Yaw was quite pleased to learn that she was interested in current affairs, and experimenting with cooking. He encouraged her to take both interests seriously because, as he put it, knowing the world around you places you way ahead of your peers, and people who cook really well often make big money. Whenever his friends commended her on her good cooking, Yaw would offer Beesiwa’s help with catering for small parties and family occasions. Of course, he quickly added, she had to be paid well, because she was already employed and not looking for handouts. Within a couple of months, offers started flowing in, and Beesiwa told her boss that although the money was quite interesting, she didn’t want to stop working with him, so she was cutting the outside catering to manageable levels.
‘Thanks for wanting to continue working with me, Beesiwa, but why don’t you consider employing one or two people to help you? Talk to your mother, and train a couple of young people during the weekends, and then anytime you get a job or contract you can guide them to go and deliver. And with the kind of things people are saying about you, you will one day need to set up your own catering company with quite a number of employees. So don’t throw away this opportunity. You don’t want to stop working with me, but let’s see whether you can find others to help. Think about it and join hands with your mum. Things will happen big time.’

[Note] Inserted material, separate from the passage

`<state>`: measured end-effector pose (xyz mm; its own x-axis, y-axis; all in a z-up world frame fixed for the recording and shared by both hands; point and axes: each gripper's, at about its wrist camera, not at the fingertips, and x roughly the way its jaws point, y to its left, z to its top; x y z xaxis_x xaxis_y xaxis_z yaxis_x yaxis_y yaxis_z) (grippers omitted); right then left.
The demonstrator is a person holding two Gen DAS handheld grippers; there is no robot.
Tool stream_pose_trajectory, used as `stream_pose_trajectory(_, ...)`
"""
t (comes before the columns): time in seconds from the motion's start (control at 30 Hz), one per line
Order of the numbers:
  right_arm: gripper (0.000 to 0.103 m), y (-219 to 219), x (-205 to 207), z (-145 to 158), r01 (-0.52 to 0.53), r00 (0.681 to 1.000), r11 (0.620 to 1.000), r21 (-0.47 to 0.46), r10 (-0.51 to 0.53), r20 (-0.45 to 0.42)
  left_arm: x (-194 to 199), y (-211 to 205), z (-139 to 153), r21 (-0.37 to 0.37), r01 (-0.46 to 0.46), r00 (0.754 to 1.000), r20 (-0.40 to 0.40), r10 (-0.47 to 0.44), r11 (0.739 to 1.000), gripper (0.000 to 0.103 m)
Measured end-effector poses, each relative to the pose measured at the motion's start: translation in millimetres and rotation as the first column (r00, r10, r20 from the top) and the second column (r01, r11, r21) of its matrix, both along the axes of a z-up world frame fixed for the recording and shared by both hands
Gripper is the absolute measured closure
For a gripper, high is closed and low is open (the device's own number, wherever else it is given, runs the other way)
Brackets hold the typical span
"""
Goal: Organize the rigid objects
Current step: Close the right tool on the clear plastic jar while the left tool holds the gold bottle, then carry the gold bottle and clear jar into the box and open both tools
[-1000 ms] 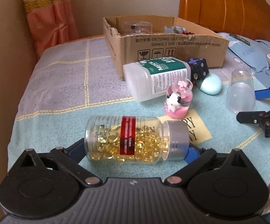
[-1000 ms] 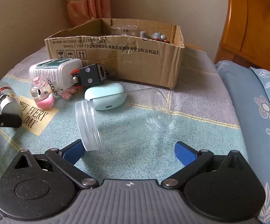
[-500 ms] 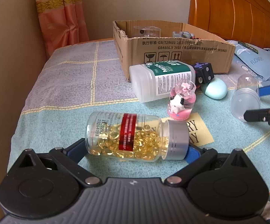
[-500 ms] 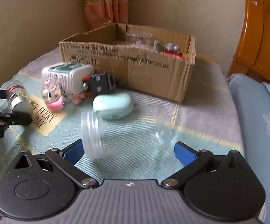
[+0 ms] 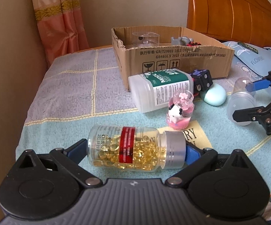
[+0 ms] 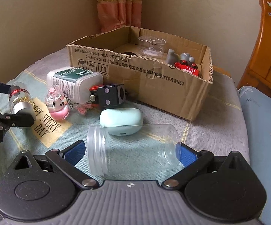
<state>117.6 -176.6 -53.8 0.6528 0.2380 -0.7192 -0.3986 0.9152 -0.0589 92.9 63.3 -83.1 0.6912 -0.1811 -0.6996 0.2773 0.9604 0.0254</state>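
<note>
Nearest us, our left gripper is clamped end to end on a capsule bottle lying sideways, silver cap to the right. Our right gripper is closed the same way on an empty clear jar, its mouth to the left. Farther on the bedspread lie a mint case, a pink trinket bottle, a black cube and a white bottle. Beyond them stands a cardboard box.

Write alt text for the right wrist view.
The right claw grips a clear empty jar lying sideways on a checked cloth, with a mint case and an open cardboard box behind it.
</note>
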Motion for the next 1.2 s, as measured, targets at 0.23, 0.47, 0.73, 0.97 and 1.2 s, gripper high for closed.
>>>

And that is exactly what happened. Within a year, Beesiwa had created space in her mother’s home for a well-equipped unit with four efficient young ladies that continuously delivered good quality dishes for all sorts of functions. Beesiwa was transformed into a gorgeous personality, and Yaw started thinking whether he should be looking closer home instead of farming afield for dates. He had been going out with Patricia, a doctor, for a few months, and they felt very comfortable in each other’s company, but their work schedules were a problem. Dr Patricia was more than a key person in the Children’s Hospital where she worked, and she had very little time for life outside the hospital. Yaw greatly respected her dedication to work, but he wondered whether, with his own business about to gain momentum, it was wise to enter into a commitment with a woman whom he would only meet at home once in a while. Beesiwa was not just a beautiful girl with good character and efficient home manager. She had been able to combine managing his home with starting a business enterprise on the side which was doing very well. He started to approach the issue gently, and hopefully he could get her to see things his way.

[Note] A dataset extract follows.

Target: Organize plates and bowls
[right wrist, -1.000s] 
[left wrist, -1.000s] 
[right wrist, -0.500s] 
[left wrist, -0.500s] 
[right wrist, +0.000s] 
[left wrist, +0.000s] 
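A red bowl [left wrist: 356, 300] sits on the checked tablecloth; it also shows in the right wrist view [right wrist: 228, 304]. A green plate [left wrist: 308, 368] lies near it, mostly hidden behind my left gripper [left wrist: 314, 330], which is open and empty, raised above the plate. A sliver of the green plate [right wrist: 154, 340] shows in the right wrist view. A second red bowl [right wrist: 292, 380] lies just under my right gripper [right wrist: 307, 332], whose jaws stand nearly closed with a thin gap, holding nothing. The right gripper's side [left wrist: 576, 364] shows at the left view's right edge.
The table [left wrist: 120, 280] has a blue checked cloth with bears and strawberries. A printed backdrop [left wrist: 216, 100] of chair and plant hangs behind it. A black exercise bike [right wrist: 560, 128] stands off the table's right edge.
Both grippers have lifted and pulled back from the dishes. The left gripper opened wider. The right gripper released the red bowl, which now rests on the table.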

Beesiwa, on the other hand, had been nursing some frustration about what appeared to be the fruitless dream of nursing ambitions of a relationship with Yaw Awotwe. Although she had begun to make some good money and had therefore gained some self-confidence, Yaw was still streets ahead, and did not show any sign of being interested in her. Moreover, he and the lady doctor seemed on course to make their relationship permanent. And as if that was not enough, there were a couple of other ladies who were seeking to grab his attention, but did not seem to be getting very far. Around the same time, Jeffery Darkwa, a friend of Yaw who was regular at his home, started showing interest. He took her out on a couple of dates, both quite enjoyable, but Beesiwa made it quite clear that she was not interested in a relationship with him. Jeff, however, had been nursing ambitions of winning her over for sometime, even though part of the reason was the deep jealousy he had been nursing against Yaw for so long.
They had become friends in the course of meeting at business workshops and lunches, and had helped each other with useful contacts and business tips. Jeff was almost ten years older than Yaw, and had developed a resentment for him due to his quiet but effective way of conducting business, which had made him very successful, for a man at such a young age. And he wasn’t just good looking but very well dressed, and ladies often made their views about him known. And he had longed noticed Beesiwa’s deep affection for him. Winning Beesiwa would be a big personal victory. He invited her to lunch and put his plan into action.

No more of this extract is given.